Customers can also get a glimpse of the restaurant’s well-maintained kitchen which, Cortez said, is ideal for those who want to try dampa-style dining but are feeling a little squeamish.

“Ang Filipino taste nagbago na eh. Gusto nila kasi maganda na rin ang ambience,” said Cortez, who has been running restaurants since 2006. “Pero ‘yung presyo ‘wag tataasan masyado. At saka gusto nila may service pa.”

“Nagiging sophisticated na sila, siguro dahil nakakapanood na rin sila noong mga ‘Iron Chef’ na ‘yan,” he added, referring to the popularity of food shows in recent years. “So familiar na sila, hindi lang sa kanila pwede ‘yung basta-basta na lang ‘yung io-offer.”

Market Basket’s seafood and produce are sourced from different parts of the country, said Cortez, who believes in the freshness and quality of Filipino products.

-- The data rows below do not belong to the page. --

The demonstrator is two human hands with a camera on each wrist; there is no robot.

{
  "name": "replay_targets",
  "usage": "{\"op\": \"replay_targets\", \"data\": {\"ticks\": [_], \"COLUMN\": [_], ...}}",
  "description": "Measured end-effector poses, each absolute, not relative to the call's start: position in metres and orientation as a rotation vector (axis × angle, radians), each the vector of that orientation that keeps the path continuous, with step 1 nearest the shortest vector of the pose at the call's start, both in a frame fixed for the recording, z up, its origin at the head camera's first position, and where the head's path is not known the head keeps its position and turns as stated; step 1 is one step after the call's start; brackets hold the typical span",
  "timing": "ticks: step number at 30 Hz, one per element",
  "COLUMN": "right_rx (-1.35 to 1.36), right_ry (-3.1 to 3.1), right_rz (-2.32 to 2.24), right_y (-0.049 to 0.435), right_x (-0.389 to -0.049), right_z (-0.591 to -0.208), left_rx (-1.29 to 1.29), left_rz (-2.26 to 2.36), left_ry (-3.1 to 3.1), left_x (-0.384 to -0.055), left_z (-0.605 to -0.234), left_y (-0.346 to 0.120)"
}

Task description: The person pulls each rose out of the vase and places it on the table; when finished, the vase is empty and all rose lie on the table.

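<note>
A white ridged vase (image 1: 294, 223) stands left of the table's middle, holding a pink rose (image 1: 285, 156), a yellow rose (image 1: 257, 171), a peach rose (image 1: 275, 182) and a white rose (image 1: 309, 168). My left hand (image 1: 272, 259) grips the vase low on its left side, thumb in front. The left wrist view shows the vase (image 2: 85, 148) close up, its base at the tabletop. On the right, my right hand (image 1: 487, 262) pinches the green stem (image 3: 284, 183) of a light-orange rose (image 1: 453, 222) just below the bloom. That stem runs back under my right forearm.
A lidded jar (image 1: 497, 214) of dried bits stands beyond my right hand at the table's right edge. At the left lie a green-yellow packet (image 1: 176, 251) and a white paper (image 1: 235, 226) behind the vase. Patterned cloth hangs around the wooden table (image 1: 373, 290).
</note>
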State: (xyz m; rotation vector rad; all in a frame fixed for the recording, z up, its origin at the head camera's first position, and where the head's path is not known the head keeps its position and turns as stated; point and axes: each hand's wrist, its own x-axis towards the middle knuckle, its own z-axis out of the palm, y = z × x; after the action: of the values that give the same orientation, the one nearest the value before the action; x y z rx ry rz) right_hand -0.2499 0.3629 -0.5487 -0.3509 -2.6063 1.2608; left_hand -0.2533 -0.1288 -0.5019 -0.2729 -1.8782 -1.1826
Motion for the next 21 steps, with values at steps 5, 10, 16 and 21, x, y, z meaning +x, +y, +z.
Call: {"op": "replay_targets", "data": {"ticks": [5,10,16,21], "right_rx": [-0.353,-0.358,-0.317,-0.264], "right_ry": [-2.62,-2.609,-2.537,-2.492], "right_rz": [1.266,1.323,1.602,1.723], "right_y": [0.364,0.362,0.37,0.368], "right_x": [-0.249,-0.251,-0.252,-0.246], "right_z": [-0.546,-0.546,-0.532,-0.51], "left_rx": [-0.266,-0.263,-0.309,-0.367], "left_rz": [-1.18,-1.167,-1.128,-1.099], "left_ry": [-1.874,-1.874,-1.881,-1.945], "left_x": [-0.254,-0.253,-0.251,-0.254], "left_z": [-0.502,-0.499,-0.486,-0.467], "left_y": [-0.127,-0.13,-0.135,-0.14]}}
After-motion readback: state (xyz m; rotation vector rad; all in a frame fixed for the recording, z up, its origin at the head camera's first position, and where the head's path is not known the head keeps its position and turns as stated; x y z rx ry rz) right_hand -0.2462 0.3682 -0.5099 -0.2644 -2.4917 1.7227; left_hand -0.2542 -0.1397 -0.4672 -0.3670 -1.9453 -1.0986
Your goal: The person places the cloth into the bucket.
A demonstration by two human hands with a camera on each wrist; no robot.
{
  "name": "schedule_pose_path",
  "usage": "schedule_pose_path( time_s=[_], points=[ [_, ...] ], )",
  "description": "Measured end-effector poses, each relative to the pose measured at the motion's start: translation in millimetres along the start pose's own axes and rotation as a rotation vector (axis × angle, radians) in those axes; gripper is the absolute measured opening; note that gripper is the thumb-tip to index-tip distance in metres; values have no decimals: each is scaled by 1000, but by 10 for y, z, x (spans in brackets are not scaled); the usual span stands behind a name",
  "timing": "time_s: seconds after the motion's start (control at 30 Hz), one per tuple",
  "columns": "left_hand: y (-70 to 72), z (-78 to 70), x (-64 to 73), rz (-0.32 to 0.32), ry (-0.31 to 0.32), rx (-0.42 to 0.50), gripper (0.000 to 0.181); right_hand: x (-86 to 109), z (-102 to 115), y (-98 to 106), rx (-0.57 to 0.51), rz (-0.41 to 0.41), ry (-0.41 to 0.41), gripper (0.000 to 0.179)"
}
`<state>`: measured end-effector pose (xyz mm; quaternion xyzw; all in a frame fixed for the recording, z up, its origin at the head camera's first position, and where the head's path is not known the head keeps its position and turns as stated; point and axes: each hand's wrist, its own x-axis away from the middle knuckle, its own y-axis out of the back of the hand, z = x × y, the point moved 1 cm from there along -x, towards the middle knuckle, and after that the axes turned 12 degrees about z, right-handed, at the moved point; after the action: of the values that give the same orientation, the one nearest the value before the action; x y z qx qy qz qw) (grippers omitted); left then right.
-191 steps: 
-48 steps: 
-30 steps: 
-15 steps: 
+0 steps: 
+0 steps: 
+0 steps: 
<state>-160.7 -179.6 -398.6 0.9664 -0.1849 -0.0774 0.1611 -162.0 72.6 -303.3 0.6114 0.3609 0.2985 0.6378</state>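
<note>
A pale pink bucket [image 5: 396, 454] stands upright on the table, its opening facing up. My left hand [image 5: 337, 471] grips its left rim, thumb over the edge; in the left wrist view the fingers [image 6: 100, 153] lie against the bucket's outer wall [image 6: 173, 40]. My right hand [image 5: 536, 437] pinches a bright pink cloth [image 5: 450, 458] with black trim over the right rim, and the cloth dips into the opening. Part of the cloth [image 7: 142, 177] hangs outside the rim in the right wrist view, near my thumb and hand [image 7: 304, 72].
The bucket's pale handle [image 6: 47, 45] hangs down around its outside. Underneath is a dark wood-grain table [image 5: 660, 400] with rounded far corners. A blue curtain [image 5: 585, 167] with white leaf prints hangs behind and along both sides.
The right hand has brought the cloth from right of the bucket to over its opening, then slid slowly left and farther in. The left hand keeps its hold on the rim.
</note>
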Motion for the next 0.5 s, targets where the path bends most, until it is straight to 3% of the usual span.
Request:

He said he also takes the cost into consideration so he can sell them at a lower price to his customers.

Stuffed crabs. Photo by Karen Flores,

“Let’s say ‘yung mga prawns, depende kung saan kami makakakuha ng maganda and also mura para mabenta namin sa customers nang mura. Either Bataan or ‘yung iba galing Bicol. ‘Yung iba, direct from Aklan,” he explained.

Aside from the usual inihaw (grilled) or sinigang (in a sour broth), Market Basket gives diners the option of having their seafood prepared in a variety of styles and sauces which, Cortez said, is also part of the restaurant’s “international” feel.

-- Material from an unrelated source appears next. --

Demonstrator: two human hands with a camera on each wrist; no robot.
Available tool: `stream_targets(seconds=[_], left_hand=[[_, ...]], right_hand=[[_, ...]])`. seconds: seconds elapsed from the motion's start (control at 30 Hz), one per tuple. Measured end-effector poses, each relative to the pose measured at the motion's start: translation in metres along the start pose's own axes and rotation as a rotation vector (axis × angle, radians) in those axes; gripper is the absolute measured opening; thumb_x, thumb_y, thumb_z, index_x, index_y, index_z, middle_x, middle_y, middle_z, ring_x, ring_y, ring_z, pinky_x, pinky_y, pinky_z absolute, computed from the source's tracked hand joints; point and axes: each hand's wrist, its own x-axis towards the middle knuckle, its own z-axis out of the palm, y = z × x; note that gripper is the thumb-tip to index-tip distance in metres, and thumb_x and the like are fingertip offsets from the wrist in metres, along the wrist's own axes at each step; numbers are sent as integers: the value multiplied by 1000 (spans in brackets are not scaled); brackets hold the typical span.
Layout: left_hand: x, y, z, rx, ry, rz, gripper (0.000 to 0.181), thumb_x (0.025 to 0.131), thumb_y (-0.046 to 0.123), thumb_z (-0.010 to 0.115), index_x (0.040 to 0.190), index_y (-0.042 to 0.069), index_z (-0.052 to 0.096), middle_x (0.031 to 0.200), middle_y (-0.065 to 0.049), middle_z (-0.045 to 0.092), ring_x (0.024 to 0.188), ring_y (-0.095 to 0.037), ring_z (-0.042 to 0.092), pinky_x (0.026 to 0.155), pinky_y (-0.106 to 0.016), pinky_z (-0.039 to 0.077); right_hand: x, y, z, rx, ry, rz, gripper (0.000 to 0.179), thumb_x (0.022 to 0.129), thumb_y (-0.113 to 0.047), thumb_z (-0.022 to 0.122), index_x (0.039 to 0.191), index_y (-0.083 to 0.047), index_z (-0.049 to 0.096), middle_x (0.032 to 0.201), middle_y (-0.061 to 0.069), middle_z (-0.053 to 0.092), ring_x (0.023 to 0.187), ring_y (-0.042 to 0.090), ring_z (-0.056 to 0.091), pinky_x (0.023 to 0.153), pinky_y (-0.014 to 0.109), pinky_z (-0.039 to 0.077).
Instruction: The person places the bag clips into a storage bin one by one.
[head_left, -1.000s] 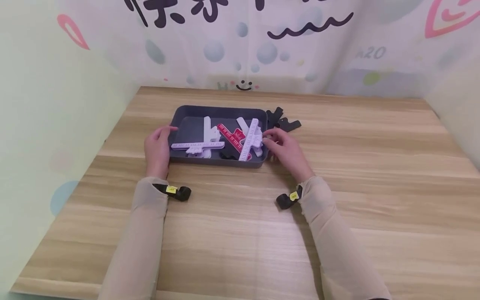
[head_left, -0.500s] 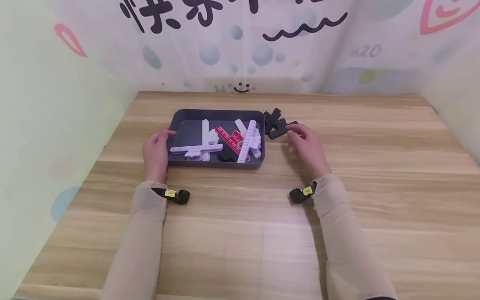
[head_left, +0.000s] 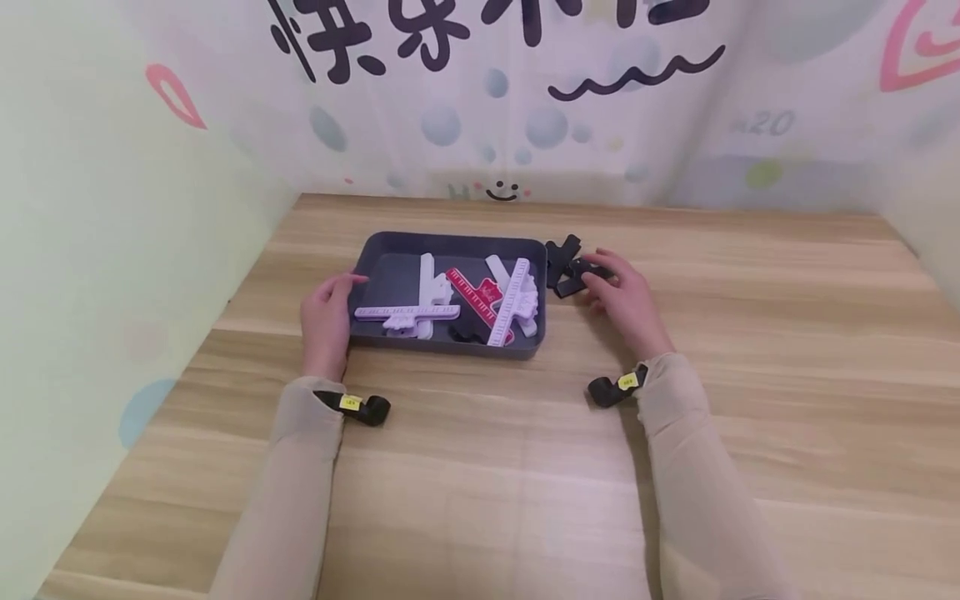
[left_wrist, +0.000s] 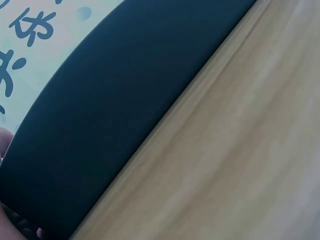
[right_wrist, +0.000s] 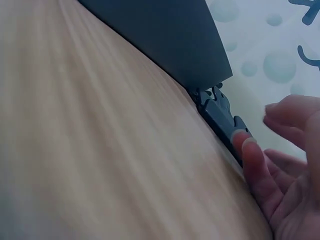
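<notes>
the left hand [head_left: 324, 327] grips the left end of the grey tray [head_left: 392, 279], in which assorted clips [head_left: 480, 296] lie. two black clips [head_left: 572, 285] rest just right of it on the desk [head_left: 480, 467]; their closeness could make a snatched grasp drag both. the right hand [head_left: 628, 302], loosely parted at the nearer, appears to hold nothing.

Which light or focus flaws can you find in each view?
Head view: pale glare on the table, shadow along the right sleeve's inner side; left wrist view: the tray dark with little detail, wood grain soft; right wrist view: grain blurred at lower left.
</notes>
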Motion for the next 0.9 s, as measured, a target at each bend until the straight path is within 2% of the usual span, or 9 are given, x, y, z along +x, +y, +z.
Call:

He said that for instance, diners can ask for bouillabaisse, flambéed fish, grilled shellfish with chipotle and cheese sauce, or deep-fried prawns with sambal sauce.

One of the many ways to enjoy prawns at Market Basket. Photo by Karen Flores,
Squid can also be ordered as part of a salad at Market Basket. Photo by Karen Flores,

“You can have sinigang, but you can still have bouillabaisse,” he said.

Those who are not into seafood, meanwhile, can enjoy a bowl of hearty caldereta or a plate of sizzling sisig, which are among Market Basket’s bestselling meat dishes.

Pork Sisig. Photo by Karen Flores,

“Our goat meat calderata is very famous here,” Cortez said, adding that the restaurant has become a hit among families and big groups.

With Market Basket, Cortez hopes to prove that dampa-style dining can also be enjoyed in a more comfortable and hygienic setting. If you want to skip the heat and dirt and concentrate on the fresh seafood, you may want to give this place a visit.